Da queste botti si spillava il vino delle occasioni, che erano tante: c’erano i compleanni e i battesimi, le nozze e gli anniversari, le schiticchiate di caccia e di vendemmia, il Santo patrono, le Pasque le Pasquette e i Carnevali, ed altro ancora. Bastavano per l’anno, ma non venivano mai svuotate oltre la metà, per non disturbare il lavoro della madre: a Natale si ricolmavano col vino nuovo, senza mai smuovere il fondo.
Il vino nuovo era l’Inzolia, sempre lei: al massimo si aggiungeva ogni tanto del Grecanico o del Catarratto, se si voleva un colore più intenso, o un po’ più di struttura. E questo vino, il “vino di casa”, era quello che oggi chiameremmo terroir.

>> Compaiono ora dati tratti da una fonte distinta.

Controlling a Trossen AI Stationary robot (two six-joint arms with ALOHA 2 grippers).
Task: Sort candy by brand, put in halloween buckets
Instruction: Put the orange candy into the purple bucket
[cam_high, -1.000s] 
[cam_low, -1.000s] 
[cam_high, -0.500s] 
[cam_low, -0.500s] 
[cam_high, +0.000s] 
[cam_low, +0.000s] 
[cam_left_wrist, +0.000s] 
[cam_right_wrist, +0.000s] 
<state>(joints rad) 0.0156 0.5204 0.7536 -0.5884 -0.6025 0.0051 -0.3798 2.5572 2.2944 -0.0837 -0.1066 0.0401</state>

Poi ad un certo punto questi vini di casa abbiamo smesso di farli: abbiamo iniziato ad inseguire modelli produttivi di importazione, a piegarci a ciò che credevamo fossero “le richieste del mercato”, e ne abbiamo quasi perso la memoria.
Io ho voluto riprovarci, pensando a mio nonno e a mio padre dopo di lui. Ho iniziato una botte nel 2012, da cui ho prodotto due annate di Altrimenti, vino di casa, nel 2018 e nel 2021. Finora piccolissime quantità, poco meno di 300 bottiglie.
Il prossimo imbottigliamento, forse, fra qualche anno.